Collected data entries –

=== Begin Enclosure ===

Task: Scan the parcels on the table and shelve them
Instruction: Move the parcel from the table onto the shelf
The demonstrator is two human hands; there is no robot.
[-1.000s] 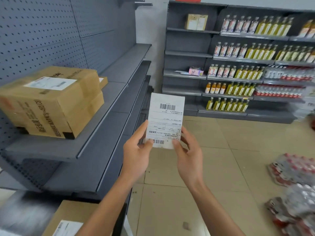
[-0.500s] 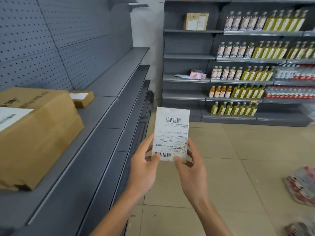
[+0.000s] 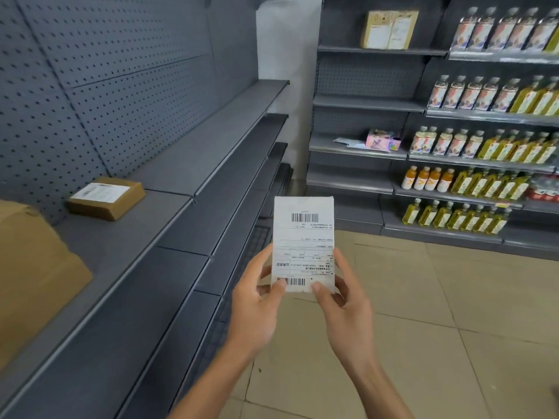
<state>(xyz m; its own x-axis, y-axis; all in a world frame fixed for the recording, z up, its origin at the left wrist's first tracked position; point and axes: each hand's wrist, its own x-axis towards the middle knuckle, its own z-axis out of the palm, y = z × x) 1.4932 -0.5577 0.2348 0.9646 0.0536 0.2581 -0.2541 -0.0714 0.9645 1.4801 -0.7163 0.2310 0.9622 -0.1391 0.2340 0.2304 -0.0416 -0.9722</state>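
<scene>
Holding up a white shipping label (image 3: pixel 304 243) in front of the grey shelving, the left hand (image 3: pixel 257 300) and right hand (image 3: pixel 344 300) each pinch a bottom corner between thumb and curled fingers (barcode at the top, print looks upside down). Over on the left, a small flat parcel (image 3: pixel 106 198) lies on the upper grey shelf (image 3: pixel 181 164) by the pegboard, with a big cardboard box (image 3: pixel 33 273) nearer on the same shelf, cut off by the frame. Far right shelves carry rows of drink bottles (image 3: pixel 496 146) and another carton (image 3: pixel 390 30) up top.
</scene>
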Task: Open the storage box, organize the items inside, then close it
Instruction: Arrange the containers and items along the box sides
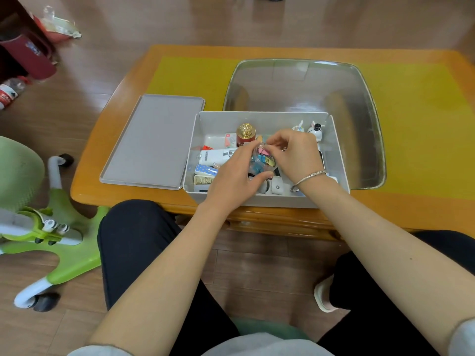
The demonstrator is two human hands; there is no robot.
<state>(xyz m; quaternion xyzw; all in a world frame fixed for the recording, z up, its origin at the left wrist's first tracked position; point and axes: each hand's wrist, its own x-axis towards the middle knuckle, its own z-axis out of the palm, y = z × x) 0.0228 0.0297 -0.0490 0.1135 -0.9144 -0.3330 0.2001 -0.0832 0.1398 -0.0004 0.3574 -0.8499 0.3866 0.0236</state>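
While lid (153,141) lies aside, both hands in box (339,160).

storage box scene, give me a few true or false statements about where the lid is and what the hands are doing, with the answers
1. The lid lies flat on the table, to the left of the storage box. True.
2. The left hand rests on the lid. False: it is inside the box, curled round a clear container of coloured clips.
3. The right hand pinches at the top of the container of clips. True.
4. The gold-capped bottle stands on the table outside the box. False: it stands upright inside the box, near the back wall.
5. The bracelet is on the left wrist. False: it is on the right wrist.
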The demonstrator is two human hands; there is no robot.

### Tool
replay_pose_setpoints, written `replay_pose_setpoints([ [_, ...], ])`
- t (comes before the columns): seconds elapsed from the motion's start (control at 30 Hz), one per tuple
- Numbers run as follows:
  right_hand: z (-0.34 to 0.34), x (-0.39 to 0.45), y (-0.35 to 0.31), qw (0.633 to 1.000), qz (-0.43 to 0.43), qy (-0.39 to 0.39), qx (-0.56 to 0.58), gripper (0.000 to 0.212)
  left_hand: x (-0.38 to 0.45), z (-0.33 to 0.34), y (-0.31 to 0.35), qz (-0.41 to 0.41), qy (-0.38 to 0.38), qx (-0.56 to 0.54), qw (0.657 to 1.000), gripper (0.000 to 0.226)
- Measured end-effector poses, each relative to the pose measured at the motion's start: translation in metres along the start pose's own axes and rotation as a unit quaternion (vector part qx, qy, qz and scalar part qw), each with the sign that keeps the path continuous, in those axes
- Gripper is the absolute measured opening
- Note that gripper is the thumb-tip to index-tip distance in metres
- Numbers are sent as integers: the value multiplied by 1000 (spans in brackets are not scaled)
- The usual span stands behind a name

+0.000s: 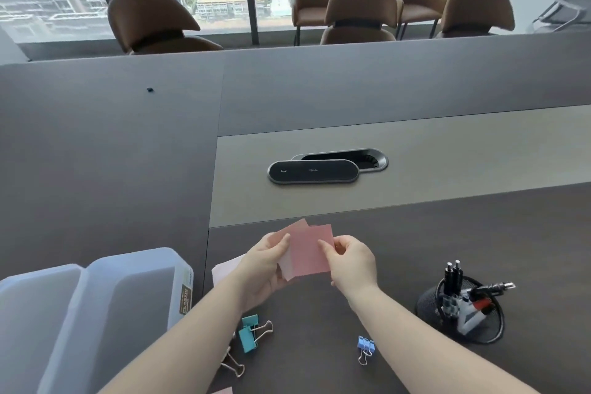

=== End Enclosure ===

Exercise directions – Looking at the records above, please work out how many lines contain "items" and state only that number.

Your response – 2